The current crisis in Ukraine has shocked us all and resulted in a huge outpouring of solidarity and support. Rightly as humanitarians, and as custodians of the Fundamental Principle of humanity, we want to deliver assistance that supports people’s dignity and choice at the scale and speed that is needed.
Now more than ever, perhaps it is easier for us to understand what a cash first or default approach is. Markets are functioning across the crisis and all the countries affected (except for some areas of eastern Ukraine) and more importantly people are used to a cash economy. So why have we not been able to deliver cash within hours linked to well-established safety nets systems for those fleeing their homes? Why have we continued to deploy a goods-first approach?

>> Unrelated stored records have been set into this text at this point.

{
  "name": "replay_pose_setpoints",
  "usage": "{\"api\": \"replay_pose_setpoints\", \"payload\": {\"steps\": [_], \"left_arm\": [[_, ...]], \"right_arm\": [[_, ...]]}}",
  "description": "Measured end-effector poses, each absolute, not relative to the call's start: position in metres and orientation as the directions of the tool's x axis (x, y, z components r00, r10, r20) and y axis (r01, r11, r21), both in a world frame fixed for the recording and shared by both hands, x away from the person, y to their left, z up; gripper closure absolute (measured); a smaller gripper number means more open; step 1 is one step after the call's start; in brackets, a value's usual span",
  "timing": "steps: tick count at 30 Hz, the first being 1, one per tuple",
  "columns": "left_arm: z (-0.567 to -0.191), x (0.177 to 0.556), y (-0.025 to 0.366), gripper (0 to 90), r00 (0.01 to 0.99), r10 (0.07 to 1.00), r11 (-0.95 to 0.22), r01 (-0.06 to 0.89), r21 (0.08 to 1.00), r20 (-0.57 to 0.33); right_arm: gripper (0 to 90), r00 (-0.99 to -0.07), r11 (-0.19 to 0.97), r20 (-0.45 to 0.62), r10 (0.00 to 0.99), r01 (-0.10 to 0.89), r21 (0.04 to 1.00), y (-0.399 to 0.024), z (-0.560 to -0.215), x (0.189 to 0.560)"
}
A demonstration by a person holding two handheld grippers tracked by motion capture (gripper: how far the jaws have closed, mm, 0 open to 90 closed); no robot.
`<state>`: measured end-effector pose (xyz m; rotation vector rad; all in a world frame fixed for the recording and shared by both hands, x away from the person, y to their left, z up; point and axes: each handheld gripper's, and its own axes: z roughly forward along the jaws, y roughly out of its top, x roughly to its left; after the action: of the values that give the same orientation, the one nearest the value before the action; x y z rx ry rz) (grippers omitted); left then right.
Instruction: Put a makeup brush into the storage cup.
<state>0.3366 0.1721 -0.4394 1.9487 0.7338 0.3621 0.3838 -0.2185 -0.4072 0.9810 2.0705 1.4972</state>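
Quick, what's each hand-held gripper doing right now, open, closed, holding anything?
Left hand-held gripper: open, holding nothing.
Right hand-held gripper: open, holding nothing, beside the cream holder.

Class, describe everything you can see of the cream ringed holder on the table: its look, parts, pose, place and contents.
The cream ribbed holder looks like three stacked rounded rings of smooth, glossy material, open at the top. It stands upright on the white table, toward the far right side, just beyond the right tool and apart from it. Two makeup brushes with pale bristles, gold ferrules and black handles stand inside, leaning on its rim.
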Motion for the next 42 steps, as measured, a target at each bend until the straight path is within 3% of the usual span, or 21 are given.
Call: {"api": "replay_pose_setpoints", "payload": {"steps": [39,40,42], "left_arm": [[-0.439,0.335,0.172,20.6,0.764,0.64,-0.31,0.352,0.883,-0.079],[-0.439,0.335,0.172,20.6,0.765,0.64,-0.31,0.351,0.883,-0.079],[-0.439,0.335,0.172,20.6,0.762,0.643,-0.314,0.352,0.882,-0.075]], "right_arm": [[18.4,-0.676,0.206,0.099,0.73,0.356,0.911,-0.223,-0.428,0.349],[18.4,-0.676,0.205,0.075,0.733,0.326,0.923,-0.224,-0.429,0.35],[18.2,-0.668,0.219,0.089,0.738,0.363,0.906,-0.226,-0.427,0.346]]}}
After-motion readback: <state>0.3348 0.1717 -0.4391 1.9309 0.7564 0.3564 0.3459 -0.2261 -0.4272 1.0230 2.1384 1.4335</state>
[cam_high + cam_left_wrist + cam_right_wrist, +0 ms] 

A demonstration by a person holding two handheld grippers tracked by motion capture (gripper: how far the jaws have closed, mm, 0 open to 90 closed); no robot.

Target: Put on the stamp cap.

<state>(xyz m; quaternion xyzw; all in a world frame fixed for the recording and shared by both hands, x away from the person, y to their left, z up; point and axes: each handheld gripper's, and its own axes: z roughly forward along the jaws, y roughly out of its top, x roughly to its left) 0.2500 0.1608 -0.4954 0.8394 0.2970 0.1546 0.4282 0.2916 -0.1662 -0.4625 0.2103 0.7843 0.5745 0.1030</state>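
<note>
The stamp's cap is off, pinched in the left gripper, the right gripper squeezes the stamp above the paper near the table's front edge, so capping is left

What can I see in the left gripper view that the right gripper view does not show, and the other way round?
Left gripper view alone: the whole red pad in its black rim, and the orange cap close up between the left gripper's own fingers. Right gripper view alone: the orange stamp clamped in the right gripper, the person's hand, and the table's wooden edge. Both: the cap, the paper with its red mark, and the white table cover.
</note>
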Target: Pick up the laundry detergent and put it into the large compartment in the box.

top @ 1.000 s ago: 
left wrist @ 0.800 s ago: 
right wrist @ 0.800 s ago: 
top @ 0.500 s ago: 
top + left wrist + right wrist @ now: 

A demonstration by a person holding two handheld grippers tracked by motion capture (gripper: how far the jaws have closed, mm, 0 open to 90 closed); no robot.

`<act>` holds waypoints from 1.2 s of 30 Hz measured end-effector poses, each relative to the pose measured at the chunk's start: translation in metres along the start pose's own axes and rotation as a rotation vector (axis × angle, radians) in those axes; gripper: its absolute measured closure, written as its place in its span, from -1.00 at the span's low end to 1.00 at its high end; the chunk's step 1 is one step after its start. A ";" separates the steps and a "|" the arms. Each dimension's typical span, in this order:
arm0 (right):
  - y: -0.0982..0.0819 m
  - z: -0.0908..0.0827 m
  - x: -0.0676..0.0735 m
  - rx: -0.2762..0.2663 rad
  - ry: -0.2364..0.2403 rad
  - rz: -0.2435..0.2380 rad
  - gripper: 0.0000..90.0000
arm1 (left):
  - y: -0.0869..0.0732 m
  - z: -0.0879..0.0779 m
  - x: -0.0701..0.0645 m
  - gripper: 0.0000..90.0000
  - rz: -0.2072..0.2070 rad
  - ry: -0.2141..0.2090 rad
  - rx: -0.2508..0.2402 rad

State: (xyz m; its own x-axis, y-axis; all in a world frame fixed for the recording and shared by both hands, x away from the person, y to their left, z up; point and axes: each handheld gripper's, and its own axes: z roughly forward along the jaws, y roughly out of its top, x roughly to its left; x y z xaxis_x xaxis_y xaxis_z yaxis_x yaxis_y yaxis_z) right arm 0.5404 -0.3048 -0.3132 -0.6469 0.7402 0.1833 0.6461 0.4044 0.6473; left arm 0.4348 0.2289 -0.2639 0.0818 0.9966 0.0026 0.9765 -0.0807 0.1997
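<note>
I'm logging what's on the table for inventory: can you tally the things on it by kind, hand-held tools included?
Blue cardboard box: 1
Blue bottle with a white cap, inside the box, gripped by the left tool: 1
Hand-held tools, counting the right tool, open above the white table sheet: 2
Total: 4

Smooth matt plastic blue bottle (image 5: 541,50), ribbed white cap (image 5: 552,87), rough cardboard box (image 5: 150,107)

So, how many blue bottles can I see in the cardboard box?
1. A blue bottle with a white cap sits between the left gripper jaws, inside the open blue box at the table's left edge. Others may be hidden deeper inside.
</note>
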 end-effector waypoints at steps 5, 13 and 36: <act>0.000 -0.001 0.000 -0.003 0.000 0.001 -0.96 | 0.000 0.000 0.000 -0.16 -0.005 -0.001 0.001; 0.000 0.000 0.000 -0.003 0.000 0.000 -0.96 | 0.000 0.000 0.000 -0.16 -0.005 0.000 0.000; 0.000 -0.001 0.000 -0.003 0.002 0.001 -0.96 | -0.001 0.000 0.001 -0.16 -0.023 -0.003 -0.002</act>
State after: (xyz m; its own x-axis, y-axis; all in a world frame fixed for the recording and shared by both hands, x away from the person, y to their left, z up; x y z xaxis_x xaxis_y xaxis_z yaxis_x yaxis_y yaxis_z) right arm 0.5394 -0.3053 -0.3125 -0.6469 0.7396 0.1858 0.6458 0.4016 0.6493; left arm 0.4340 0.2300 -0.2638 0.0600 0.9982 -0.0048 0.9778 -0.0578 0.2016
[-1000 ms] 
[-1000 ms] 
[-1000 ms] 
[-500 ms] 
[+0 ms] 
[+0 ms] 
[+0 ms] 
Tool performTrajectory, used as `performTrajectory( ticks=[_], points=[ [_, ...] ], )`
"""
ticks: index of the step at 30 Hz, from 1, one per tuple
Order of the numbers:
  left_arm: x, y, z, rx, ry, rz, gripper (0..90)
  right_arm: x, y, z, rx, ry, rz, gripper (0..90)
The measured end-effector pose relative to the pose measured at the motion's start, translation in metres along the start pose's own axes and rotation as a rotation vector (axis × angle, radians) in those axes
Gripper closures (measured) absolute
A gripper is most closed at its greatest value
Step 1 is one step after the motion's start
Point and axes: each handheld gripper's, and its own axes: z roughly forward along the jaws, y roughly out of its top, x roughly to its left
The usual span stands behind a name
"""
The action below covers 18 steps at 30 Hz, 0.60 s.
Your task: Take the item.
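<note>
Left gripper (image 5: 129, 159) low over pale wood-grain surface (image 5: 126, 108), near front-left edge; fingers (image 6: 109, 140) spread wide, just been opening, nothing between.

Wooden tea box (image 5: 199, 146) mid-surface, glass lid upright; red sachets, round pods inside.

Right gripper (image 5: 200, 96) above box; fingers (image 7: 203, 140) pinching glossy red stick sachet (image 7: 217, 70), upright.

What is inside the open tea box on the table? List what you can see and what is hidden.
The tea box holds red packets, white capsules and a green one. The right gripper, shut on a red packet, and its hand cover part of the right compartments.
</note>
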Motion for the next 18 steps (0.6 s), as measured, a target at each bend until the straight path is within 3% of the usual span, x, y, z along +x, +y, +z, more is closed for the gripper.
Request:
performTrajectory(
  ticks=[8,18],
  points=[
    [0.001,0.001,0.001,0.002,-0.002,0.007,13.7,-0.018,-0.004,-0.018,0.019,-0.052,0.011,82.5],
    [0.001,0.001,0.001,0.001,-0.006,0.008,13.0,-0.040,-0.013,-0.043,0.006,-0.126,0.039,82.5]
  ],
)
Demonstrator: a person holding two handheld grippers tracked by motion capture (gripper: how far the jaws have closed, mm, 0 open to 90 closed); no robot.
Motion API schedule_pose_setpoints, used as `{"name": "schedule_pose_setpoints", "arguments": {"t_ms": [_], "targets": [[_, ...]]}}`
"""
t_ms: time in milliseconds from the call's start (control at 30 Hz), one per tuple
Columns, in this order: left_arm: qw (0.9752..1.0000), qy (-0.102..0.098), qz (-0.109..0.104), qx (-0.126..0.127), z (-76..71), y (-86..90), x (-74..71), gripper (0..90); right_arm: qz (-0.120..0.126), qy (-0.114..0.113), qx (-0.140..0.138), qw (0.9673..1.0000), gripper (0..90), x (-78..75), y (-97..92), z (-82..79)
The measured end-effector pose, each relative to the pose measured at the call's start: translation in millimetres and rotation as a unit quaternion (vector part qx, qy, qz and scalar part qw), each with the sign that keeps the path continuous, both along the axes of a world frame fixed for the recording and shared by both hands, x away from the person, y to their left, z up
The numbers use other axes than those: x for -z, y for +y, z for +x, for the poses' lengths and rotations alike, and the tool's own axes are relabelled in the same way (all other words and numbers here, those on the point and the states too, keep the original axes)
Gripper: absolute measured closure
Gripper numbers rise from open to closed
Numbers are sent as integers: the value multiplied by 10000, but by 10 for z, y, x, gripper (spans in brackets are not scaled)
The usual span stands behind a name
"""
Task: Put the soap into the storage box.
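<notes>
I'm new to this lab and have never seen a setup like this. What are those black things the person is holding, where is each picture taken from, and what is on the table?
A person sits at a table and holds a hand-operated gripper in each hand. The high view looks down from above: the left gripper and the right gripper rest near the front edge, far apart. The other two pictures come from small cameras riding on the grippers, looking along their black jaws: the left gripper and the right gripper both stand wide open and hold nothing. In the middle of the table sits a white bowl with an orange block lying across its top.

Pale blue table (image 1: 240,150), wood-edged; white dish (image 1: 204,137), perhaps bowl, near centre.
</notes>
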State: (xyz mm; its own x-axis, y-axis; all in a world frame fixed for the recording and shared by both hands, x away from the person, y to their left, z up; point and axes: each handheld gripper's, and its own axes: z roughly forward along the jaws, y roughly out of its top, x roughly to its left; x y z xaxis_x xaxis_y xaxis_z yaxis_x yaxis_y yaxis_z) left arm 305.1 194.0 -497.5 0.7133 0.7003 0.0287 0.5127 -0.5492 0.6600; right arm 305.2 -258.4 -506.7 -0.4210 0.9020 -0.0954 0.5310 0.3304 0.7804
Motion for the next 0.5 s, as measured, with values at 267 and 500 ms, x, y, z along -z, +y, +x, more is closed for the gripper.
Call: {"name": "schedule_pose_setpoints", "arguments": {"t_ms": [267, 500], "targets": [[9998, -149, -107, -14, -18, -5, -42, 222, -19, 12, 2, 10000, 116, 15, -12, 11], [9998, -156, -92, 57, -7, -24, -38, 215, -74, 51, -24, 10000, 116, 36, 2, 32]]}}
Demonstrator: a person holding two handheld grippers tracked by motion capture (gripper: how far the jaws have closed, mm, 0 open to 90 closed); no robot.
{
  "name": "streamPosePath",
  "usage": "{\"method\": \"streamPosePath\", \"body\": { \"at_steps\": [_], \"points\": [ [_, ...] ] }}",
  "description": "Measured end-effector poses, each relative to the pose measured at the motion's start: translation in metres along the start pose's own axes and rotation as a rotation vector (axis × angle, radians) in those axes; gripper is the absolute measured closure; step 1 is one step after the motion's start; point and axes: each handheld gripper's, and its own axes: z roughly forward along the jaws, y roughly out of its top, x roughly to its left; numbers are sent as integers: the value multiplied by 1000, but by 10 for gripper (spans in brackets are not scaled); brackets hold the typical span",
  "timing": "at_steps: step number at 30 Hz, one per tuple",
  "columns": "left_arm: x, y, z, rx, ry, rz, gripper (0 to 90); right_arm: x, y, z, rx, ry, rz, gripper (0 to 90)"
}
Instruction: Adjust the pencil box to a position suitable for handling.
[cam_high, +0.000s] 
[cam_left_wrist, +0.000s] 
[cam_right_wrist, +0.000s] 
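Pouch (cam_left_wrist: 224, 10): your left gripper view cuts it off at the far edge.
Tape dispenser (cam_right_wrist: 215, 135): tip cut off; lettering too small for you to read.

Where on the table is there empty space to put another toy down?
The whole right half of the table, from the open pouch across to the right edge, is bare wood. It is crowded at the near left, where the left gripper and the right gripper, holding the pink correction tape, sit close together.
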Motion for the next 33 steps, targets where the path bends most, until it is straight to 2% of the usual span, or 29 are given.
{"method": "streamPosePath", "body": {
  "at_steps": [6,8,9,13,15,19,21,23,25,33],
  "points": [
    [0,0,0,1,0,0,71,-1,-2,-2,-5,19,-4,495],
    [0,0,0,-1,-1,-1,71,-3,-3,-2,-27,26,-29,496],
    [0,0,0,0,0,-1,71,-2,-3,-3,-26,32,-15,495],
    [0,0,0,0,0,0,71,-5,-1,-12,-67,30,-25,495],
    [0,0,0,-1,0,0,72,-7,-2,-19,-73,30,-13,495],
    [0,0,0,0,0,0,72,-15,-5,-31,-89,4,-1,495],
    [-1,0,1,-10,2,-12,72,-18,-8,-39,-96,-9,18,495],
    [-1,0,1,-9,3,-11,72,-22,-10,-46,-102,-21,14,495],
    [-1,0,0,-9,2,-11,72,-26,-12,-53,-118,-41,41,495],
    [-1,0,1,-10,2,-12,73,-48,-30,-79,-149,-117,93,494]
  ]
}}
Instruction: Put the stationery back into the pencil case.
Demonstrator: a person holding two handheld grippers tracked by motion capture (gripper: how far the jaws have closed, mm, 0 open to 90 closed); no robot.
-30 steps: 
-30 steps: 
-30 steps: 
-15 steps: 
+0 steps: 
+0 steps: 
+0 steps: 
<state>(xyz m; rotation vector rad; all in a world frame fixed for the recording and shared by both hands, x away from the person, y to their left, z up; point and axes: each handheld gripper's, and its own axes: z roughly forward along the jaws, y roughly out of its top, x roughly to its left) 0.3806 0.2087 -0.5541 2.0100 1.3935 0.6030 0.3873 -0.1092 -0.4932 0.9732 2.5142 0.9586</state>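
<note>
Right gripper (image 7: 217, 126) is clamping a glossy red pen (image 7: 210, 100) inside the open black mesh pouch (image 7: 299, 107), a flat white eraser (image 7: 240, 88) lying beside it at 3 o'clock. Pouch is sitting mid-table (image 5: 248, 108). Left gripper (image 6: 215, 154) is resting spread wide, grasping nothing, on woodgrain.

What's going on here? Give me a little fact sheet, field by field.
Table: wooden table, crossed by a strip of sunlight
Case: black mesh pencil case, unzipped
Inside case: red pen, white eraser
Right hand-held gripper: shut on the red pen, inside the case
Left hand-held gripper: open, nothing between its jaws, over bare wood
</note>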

We have chronically under-invested in humanitarian cash delivery; in National Societies, whose leadership needs to continuously commit to the organisational change required, deepen existing partnerships and ways of working with external stakeholders; in the systems and prepositioning of cash to enable strong and capable cash ready first responders; in the surge system, which provides support when national capacities are overwhelmed; and in the people and competencies that are needed.
For too long we have tried to adapt our existing systems for in-kind to cash, because cash ‘is easy’; because we focus on sectoral outputs rather than outcomes and impact; and because ultimately, we are failing to be driven solely by people’s needs and preferences. We need new operational models fit to deliver cash that place people at the centre and we need to shift investment to enable this to become a reality.
The Movement response is starting to deliver emergency cash in the surrounding countries, which requires simultaneously building National Society commitment and competence, data sharing protocols with a range of external stakeholders, self-registration applications, community messaging and feedback mechanisms as well as how to physically deliver cash into people’s hands, of course. We should be proud of this as it is a testament to those cash experts (well done BRC for supplying 14 such experts to date!) who have been advocating to their National Society peers to take up a modality that is new for the majority, at the same time as coordinating externally and internally and designing and implementing the response. The picture in Ukraine is somewhat more complicated.
Learning will start to be captured in real time but let this be a lesson to all of us that we must commit to do better. We need to build a new way of working that enables prepositioning of National Society leadership commitment to integrating Cash & Voucher Assistance (CVA) and sustainable capacities and a fit for purpose surge system that can and will deliver cash within 48 hours to, say, 500,000 families. To do anything less would mean we are not learning the lessons right in front of us.